EXERCISE INSTRUCTIONS: Once you reach the line with "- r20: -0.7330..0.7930", transcribe it and every line after it to the end of the records, exactly, but not the pictures.

(Entries taken from a collection)

————————

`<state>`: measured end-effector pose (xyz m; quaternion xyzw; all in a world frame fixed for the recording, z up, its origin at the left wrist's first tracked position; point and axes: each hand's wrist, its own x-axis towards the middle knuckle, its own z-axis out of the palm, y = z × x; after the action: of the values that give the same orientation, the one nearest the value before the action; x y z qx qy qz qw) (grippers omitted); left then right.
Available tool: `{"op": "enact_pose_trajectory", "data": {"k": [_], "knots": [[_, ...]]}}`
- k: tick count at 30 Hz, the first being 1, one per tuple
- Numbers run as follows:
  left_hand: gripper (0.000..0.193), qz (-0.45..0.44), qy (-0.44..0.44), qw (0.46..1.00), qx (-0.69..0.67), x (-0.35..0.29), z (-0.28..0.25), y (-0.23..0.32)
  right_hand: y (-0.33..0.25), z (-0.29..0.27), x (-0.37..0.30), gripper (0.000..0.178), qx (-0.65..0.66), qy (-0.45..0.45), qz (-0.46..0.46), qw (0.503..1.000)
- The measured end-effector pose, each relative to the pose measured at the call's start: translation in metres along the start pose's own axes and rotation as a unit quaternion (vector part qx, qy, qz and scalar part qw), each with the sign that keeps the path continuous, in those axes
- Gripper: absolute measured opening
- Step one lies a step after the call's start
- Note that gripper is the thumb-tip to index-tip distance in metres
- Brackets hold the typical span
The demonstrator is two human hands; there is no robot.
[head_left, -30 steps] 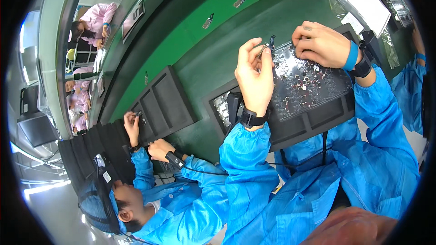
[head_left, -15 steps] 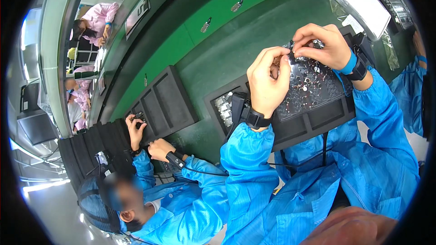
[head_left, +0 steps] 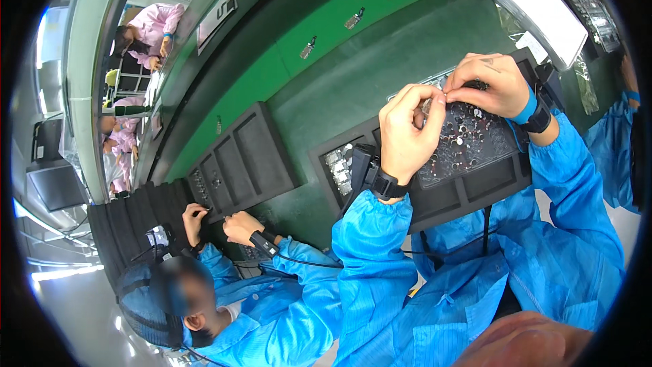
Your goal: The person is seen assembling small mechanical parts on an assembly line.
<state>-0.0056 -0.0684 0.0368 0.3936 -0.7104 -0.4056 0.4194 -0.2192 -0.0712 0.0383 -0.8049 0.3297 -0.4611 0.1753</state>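
My left hand (head_left: 411, 130) and my right hand (head_left: 494, 85) meet over the far part of a black foam tray (head_left: 435, 209), thumbs and forefingers pinched tip to tip. Whatever they hold is too small or too hidden to make out. Part of a small dark object (head_left: 477, 85) shows under my right fingers; whether I grip it cannot be told. Beneath my hands, a clear plastic sheet or shallow tray (head_left: 441, 171) carries several small round metal and dark parts (head_left: 463, 141). Silvery metal pieces (head_left: 338, 168) fill the tray's left compartment.
On the left, a co-worker's hands (head_left: 239, 227) work beside another black foam tray (head_left: 255, 156) and stacked black trays (head_left: 129, 221). A white panel (head_left: 540, 13) lies at the back right. Small metal pieces (head_left: 354, 18) sit on the green strip behind.
My hands have shifted slightly, the fingertips lower and a little right. The dark piece seen between them earlier no longer shows there. The co-worker's far hand has moved down from its tray.
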Motion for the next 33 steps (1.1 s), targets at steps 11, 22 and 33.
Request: {"op": "enact_pose_trajectory", "data": {"k": [11, 22, 33], "knots": [[0.009, 0.111, 0.041, 0.99, 0.078, -0.004, 0.002, -0.004, -0.005, 0.006, 0.006, 0.03, -0.013, -0.025, -0.037, 0.999], [0.011, 0.185, 0.071, 0.976, 0.093, -0.001, 0.011, -0.009, 0.013, 0.027, -0.016, 0.033, 0.027, 0.026, 0.064, 0.997], [0.015, 0.093, 0.334, 0.933, -0.101, 0.012, -0.024, -0.004, 0.014, 0.0, -0.031, 0.031, 0.017, 0.014, 0.173, 0.985]]}}
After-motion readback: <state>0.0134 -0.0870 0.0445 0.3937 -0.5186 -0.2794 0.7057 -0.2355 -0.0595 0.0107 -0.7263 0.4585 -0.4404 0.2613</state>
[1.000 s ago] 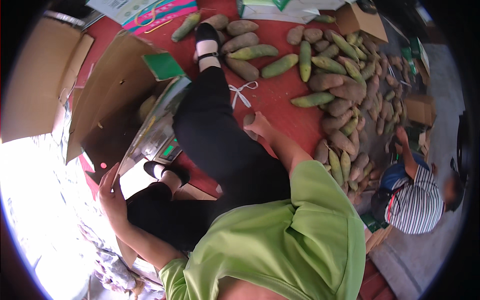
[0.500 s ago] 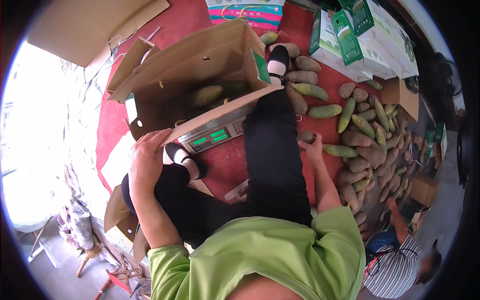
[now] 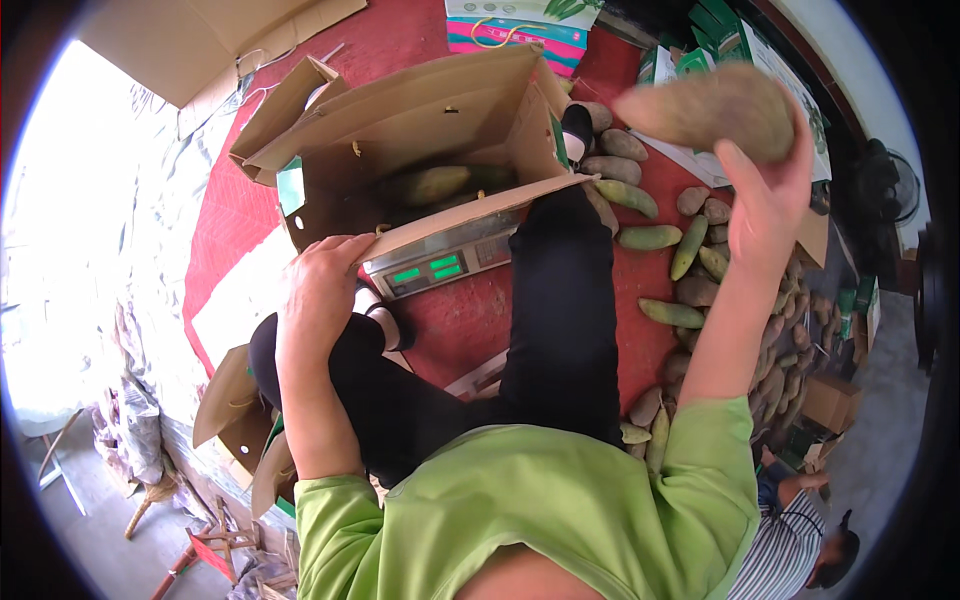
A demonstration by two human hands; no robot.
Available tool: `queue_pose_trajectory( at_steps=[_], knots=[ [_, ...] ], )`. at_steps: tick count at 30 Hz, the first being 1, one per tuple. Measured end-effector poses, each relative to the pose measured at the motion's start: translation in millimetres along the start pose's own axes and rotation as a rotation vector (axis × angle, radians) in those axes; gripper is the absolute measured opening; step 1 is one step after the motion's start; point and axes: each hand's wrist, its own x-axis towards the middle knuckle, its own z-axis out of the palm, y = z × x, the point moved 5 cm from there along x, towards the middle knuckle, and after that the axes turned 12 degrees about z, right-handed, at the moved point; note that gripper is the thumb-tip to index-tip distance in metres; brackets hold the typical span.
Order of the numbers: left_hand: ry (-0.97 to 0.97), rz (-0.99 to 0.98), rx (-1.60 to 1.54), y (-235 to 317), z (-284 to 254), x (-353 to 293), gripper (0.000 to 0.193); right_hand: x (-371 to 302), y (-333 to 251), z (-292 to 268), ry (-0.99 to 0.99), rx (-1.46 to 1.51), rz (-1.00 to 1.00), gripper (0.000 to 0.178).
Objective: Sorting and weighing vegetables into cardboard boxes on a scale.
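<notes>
right hand (image 3: 765, 205) raised, fingers clamped on brownish mango (image 3: 708, 108), held above mango pile (image 3: 700, 270) on red floor mat (image 3: 230, 230). left hand (image 3: 318, 290) grips front flap of open cardboard box (image 3: 420, 130). box sits on scale (image 3: 440, 265); green mangoes (image 3: 435, 183) inside.
</notes>
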Motion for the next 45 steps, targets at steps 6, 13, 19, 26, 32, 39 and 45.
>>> queue_pose_trajectory(
  at_steps=[6,13,19,26,32,39,45],
  knots=[
    [0.008,-0.008,-0.032,-3.9,4.1,0.2,0.031,8.3,10.4,135.0,-0.433,-0.230,-0.064,0.064],
    [-0.026,-0.018,-0.051,4.1,1.0,1.6,0.031,-35.3,78.4,247.1,-0.721,-0.721,0.060,0.053],
    [-0.057,-0.073,-0.002,8.8,0.8,4.7,0.032,-26.6,75.4,230.3,-0.707,-0.609,0.077,0.038],
    [-0.052,-0.032,0.054,4.3,1.6,0.9,0.030,-5.4,65.4,76.5,-0.187,-0.112,0.134,0.023],
    [-0.070,-0.031,0.065,2.2,6.1,5.0,0.026,-98.9,253.4,-78.1,0.129,-0.356,0.664,0.023],
    [-0.046,-0.013,0.099,-8.7,6.8,3.0,0.023,-288.5,405.8,-155.8,0.216,-0.303,1.185,0.012],
    [-0.024,-0.028,0.070,-11.7,11.4,8.1,0.021,-300.9,426.1,-162.5,0.308,-0.397,1.381,0.013]
  ],
)
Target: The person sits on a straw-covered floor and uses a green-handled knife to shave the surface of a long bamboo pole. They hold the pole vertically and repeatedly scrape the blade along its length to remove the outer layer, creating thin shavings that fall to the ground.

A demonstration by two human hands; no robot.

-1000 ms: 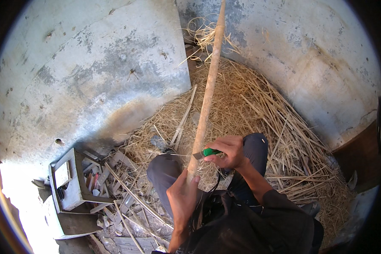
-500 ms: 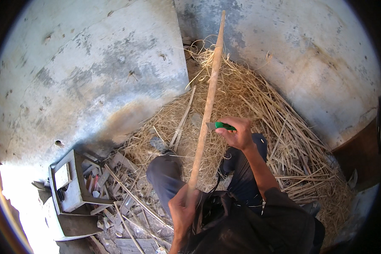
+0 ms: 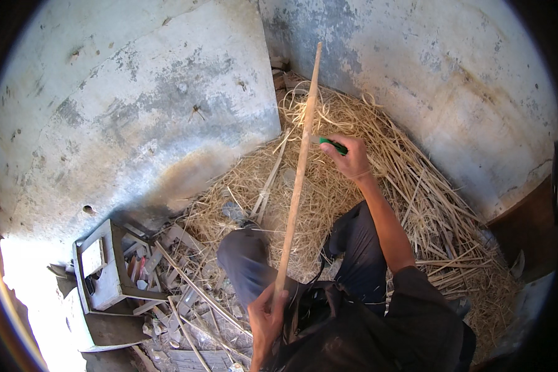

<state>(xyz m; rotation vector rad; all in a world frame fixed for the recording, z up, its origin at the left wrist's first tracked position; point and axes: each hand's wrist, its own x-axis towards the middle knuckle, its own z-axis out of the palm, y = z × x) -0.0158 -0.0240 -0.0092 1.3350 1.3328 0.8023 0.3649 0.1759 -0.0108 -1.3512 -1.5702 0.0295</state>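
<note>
Your left hand (image 3: 265, 317) grips the near end of a tapering pole (image 3: 297, 192) that slants away over pale shavings (image 3: 326, 189). Just right of the pole's upper half, your right hand (image 3: 351, 159) clasps a green-handled knife (image 3: 333, 146); whether it touches the pole is unclear. A boxy grey frame (image 3: 108, 294) lies left of the pole.

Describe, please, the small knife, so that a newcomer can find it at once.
Start from the long pale stick that rises through the middle of the view. Beside its upper half, to the right, the right hand grips the small knife. Its bright green handle sets it apart from the straw-coloured strips around.
</note>
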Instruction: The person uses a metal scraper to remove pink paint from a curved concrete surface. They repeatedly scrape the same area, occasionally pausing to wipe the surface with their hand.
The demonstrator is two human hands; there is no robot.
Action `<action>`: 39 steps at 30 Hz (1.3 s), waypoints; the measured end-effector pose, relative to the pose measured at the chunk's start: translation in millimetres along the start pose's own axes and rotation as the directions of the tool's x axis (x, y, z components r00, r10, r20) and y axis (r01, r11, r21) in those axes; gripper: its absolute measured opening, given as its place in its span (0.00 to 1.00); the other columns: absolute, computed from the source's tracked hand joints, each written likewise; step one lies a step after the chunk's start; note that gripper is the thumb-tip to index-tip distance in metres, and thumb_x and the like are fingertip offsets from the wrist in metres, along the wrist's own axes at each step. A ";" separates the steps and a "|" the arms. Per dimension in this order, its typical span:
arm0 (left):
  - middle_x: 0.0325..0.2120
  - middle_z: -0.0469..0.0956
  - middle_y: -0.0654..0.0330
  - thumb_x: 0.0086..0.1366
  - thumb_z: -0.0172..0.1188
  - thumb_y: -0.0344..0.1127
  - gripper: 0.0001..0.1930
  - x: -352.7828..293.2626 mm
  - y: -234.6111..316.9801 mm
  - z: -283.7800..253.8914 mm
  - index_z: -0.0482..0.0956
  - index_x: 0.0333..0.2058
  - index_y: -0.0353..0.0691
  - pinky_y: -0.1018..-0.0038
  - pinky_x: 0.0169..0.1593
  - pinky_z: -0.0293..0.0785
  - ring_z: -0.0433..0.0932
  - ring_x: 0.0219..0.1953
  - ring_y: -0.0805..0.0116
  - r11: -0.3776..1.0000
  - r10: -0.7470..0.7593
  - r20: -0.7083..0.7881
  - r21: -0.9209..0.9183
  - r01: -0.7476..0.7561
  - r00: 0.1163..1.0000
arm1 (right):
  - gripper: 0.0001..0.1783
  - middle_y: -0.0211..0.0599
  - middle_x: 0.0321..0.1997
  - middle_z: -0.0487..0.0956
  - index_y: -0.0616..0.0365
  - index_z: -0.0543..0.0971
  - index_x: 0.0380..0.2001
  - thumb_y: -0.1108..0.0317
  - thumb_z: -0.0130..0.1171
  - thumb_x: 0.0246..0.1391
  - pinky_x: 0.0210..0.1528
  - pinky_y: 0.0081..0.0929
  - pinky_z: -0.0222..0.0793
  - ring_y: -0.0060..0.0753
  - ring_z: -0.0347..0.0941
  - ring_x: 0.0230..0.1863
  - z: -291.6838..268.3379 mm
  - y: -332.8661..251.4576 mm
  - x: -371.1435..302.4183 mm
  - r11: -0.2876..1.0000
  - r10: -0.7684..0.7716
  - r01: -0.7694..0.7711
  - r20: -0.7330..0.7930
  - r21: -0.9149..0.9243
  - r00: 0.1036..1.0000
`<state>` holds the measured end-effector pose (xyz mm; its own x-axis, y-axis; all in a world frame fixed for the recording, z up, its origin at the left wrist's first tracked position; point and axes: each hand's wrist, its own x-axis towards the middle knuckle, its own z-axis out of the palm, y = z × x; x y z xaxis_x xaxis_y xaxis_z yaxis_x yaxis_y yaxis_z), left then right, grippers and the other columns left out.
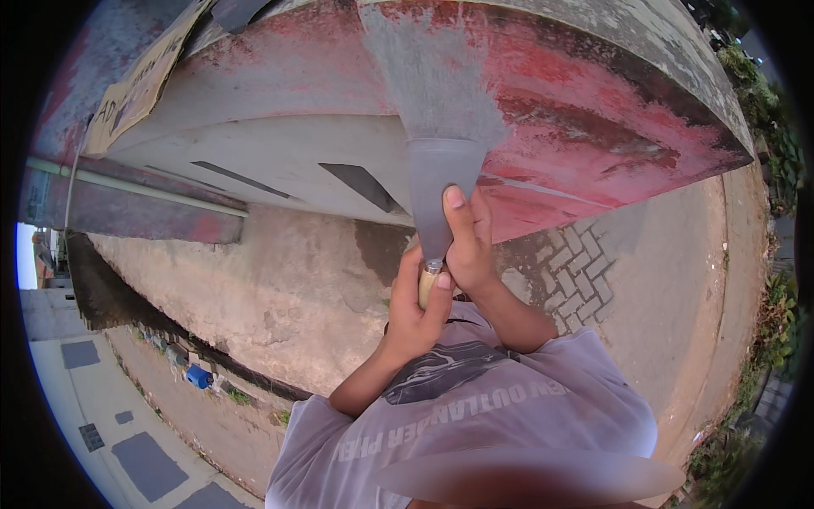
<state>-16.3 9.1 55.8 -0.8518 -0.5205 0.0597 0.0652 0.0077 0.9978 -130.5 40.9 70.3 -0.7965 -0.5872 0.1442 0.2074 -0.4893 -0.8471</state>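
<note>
A wide-bladed scraper with a short pale wooden handle points away from me, its broad edge against the painted wall. My left hand is closed round the handle, thumb along it. My right hand grips the blade's lower right side, with the thumb flat on the metal face and the fingers mostly hidden behind. Above the blade edge runs a bare grey strip in the wall's surface. Red and pink paint, patchy and worn, covers the wall on the right, and dull grey shows on the left.
A cardboard sign hangs at the wall's upper left, with a pale pipe below it. Concrete ground and a patch of paving bricks lie underfoot. Plants line the right side; a blue container stands far left.
</note>
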 end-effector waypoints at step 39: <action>0.52 0.75 0.47 0.71 0.42 0.45 0.26 -35.1 -227.9 -67.9 0.66 0.60 0.33 0.69 0.55 0.70 0.78 0.46 0.56 0.930 -0.310 0.530 0.340 0.137 0.789 | 0.12 0.41 0.28 0.76 0.62 0.72 0.38 0.63 0.54 0.57 0.18 0.29 0.71 0.31 0.75 0.23 -396.9 258.2 -323.2 0.713 0.593 -0.578 -0.781 0.398 0.194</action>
<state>34.1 -32.4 -175.6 -0.9680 0.0396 -0.2478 -0.2329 0.2258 0.9459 -45.0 360.3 -398.1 -0.4756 0.0992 -0.8741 0.8338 -0.2660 -0.4838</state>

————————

OUTPUT FOR THIS EXERCISE:
  - r20: -0.7330..0.7930
  - r21: -0.9149..0.9243
  - r00: 0.1036..1.0000
`<state>` holds the measured end-effector pose (xyz mm; its own x-axis, y-axis; all in a world frame fixed for the recording, z up, its origin at the left wrist's first tracked position; point and axes: each hand's wrist, its own x-axis towards the middle knuckle, its own z-axis out of the palm, y = z × x; x y z xaxis_x xaxis_y xaxis_z yaxis_x yaxis_y yaxis_z), left then right, grippers and the other columns left out.
<state>-16.3 9.1 55.8 -0.8518 -0.5205 0.0597 0.0652 0.0077 0.9978 -130.5 40.9 70.3 -0.7965 -0.5872 0.1442 0.2074 -0.4893 -0.8471</state>
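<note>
A wide-bladed scraper with a short pale wooden handle points away from me, its broad edge against the painted wall. My left hand is closed round the handle, thumb along it. My right hand grips the blade's lower right side, with the thumb flat on the metal face and the fingers mostly hidden behind. Above the blade edge runs a bare grey strip in the wall's surface. Red and pink paint, patchy and worn, covers the wall on the right, and dull grey shows on the left.
A cardboard sign hangs at the wall's upper left, with a pale pipe below it. Concrete ground and a patch of paving bricks lie underfoot. Plants line the right side; a blue container stands far left.
</note>
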 end-effector waypoints at step 39: <action>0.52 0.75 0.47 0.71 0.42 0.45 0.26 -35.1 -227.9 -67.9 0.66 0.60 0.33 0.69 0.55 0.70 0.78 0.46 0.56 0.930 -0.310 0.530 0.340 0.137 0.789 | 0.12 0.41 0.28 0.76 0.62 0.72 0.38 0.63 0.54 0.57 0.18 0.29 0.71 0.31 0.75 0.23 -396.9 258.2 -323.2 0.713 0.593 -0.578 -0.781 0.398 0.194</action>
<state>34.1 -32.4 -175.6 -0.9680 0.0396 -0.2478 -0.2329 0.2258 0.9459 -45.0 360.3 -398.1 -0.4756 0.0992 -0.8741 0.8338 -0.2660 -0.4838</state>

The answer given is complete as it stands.